The holiday season results for 2013 are worse in every meaningful qualitative measure than those two periods. Total revenue for the fourth quarter was up only 1.5%; net income fell a rather alarming 21%. Comparable store sales in the US, both with and without fuel, declined 0.4%.

ABOOK Feb 2014 WMT Comp Sales 2008

As with the other major bellwether companies I have highlighted recently, it seems as if they no longer matter, certainly not to economists. I believe that there is great deal of value in analyzing actual results of companies as both a proxy and companion for the often esoteric statistics that we use to form judgments about the health and direction of the real economy.

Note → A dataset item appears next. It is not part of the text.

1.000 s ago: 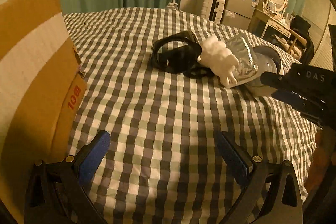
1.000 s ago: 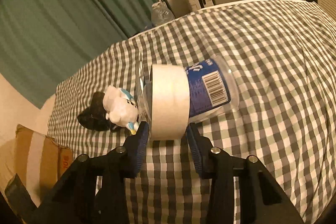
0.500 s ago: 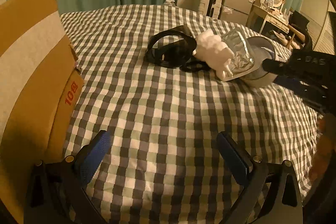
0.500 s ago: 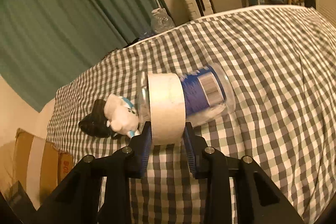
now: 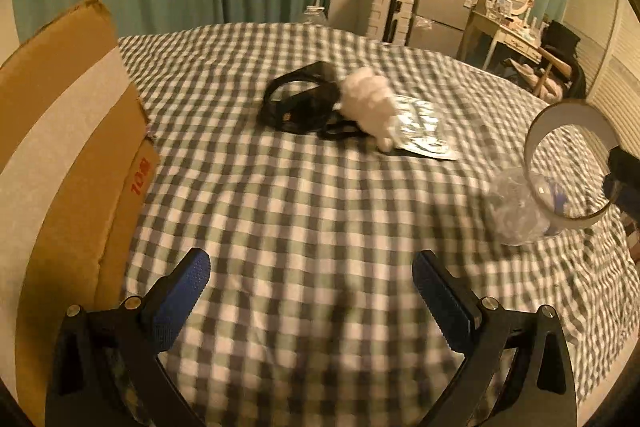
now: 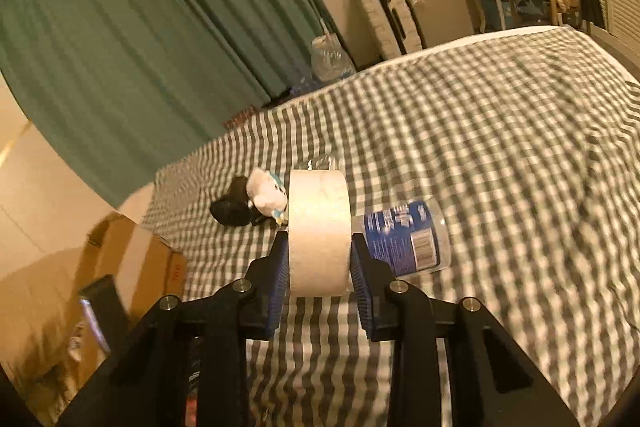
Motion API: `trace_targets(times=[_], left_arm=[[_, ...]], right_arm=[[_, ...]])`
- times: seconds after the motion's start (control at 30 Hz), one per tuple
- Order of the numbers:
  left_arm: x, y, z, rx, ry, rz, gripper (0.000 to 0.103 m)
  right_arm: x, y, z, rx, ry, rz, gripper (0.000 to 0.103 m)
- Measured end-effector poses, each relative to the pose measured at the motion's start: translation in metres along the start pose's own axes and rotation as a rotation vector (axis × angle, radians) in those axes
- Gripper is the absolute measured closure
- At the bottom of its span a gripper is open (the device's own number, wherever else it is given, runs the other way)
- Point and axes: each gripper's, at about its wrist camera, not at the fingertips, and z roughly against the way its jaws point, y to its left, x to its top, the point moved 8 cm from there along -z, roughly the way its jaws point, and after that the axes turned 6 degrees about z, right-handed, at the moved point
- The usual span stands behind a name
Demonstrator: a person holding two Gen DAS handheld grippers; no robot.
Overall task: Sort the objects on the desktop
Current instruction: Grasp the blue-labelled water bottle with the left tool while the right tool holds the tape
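Note:
My right gripper is shut on a roll of white tape and holds it upright above the checked bedspread. In the left wrist view the same tape roll hangs at the right edge. Behind it a clear bottle with a blue label lies on its side; the left wrist view shows the bottle under the tape. A white plush toy, a black strap bundle and a silver pouch lie mid-bed. My left gripper is open over bare cloth.
A tall cardboard box stands at the bed's left edge, close to my left fingers. The box is at the lower left of the right wrist view. Green curtains, a suitcase and a small fridge stand beyond the bed.
The right gripper's jaws closed onto the tape roll and lifted it up and away from the bottle. The bottle stays on the bed. The left gripper shifted slightly, still open.

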Motion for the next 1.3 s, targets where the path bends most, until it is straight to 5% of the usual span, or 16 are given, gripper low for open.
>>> trace_targets(times=[0.27, 0.4, 0.5, 0.77, 0.87, 1.0, 1.07, 1.13, 1.3], left_arm=[[-0.009, -0.061, 0.018, -0.127, -0.020, -0.103, 0.000], [-0.007, -0.109, 0.022, -0.213, -0.038, -0.208, 0.000], [-0.002, -0.144, 0.015, -0.286, -0.041, -0.294, 0.000], [-0.009, -0.202, -0.036, -0.365, 0.051, -0.753, 0.000], [-0.010, -0.212, -0.056, -0.315, 0.033, -0.847, 0.000], [-0.015, -0.218, -0.082, -0.294, 0.110, -0.819, 0.000], [-0.016, -0.220, -0.084, -0.302, 0.108, -0.780, 0.006], [-0.017, -0.219, -0.082, -0.297, 0.094, -0.735, 0.026], [-0.028, -0.210, -0.064, -0.327, 0.111, -0.645, 0.032]], right_arm=[[0.003, -0.063, 0.037, -0.115, -0.066, -0.102, 0.074], [-0.010, -0.111, 0.035, -0.280, -0.008, -0.130, 0.074], [-0.023, -0.141, 0.030, -0.267, 0.035, -0.227, 0.074], [-0.027, -0.158, 0.027, -0.261, 0.036, -0.253, 0.074], [-0.024, -0.162, 0.026, -0.260, 0.037, -0.239, 0.074], [-0.026, -0.163, 0.018, -0.290, 0.057, -0.216, 0.074], [-0.032, -0.168, 0.011, -0.313, 0.084, -0.219, 0.073], [-0.035, -0.171, 0.007, -0.322, 0.093, -0.216, 0.073], [-0.032, -0.164, 0.013, -0.290, 0.061, -0.212, 0.074]])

Can it be consistent to expect that the current economy is functioning somewhat “normally” when its largest retailer just turned in a quarter, the Christmas shopping period no less, that is objectively worse than either 2007 or 2008?

It would be easier to dismiss it all if this was an outlier, a potential misstep in one period among many others that show the opposite. But WalMart’s struggles have been ongoing for more than a year now. Despite economists’ assertions and comfort infiltrated by QE-based math, what we have seen from WalMart actually matches the wider pattern of so many other statistical series. Trouble began in the middle of 2012 and has only grown worse since then; to the point 2013 has been, not a revival as so commonly cited, but a disaster.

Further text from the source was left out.